Rio… casa nostra! Scrivi Rio e leggi Italia. Il Rio Open 2015 sarà ricordato per essere stato uno dei tornei più azzurri della storia del tennis. Un combined (tra l’altro ATP 500!) con due italiani in finale lo stesso giorno, infatti, non so quando lo rivedremo… Merito di Fabio Fognini e Sara Errani, due giocatori non proprio al massimo della condizione, ma che hanno trovato in Brasile le condizioni ideali per esprimere il meglio di sé. Sarita era testa di serie numero uno ed è stata brava a tener fede al ruolo di favorita e a cancellare la disfatta di Genova, Fabio invece, da numero 4 del seeding, ha faticato parecchio prima però di compiere un autentico capolavoro in semifinale, dove, perso nettamente il primo set, si è concesso il lusso di estromettere dal torneo addirittura sua maestà Rafa Nadal. Può darsi anche che non fosse al massimo della forma, il maiorchino (che però otto giorni dopo ha vinto il titolo a Buenos Aires a mani basse…), ma quando si batte sulla sua terra battuta un personaggio che in carriera ha perso una ventina di incontri sui più di 300 disputati su quella superficie, riscrivendo sul rosso ogni statistica possibile, non si può che salutare questo risultato come una delle imprese più grandi mai compiute da un tennista azzurro in ogni epoca.

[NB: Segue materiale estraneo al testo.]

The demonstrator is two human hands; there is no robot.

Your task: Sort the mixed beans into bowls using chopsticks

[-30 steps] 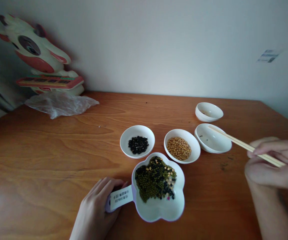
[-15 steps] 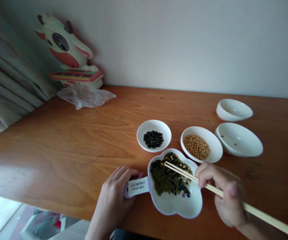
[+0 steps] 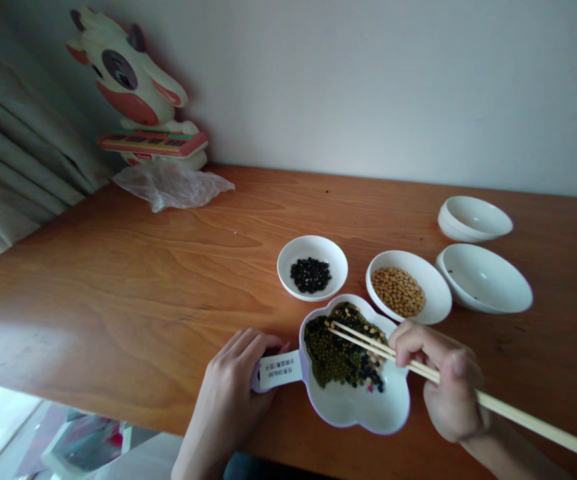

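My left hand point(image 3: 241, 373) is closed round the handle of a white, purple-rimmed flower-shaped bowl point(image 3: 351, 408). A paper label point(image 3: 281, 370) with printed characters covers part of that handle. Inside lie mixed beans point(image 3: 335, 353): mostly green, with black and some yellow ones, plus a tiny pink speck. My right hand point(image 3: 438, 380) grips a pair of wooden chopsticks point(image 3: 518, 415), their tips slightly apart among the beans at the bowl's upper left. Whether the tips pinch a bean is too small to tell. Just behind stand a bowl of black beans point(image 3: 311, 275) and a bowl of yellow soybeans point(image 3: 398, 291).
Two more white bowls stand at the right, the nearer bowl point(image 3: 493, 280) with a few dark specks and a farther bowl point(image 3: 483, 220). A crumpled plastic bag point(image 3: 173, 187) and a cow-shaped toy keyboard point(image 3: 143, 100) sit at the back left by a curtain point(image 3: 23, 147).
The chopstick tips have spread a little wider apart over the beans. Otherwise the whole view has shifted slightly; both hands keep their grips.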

Poi, certo, Fabio è stato stroncato da Ferrer in finale ed ha raccolto tre game con Berlocq a Baires qualche giorno dopo, ma questa è un’altra storia: la solita!
Povere donne… Mi si accusa di esser maschilista e non tenere in giusta considerazione le donne: è vero! Mi accorgo infatti che nei miei pezzi le “quote rosa” non sono ammesse. Non è che sia accaduto granché nel circuito WTA, però almeno due parole mi tocca dirle sulla romena Simona Halep, che si è portata a casa, da favorita numero 1, il torneo di Dubai, e sulla venticinquenne svizzera Timea Bacsinsky che, sul cemento di Acapulco, ha conquistato il primo titolo della sua seconda carriera dopo il ritiro-farsa del 2013. Almeno ho salvato la faccia…
Ci vediamo a Marzo dopo la Davis (che andrà benissimo per noi, tranquilli) e i Masters 1000 americani sul cemento.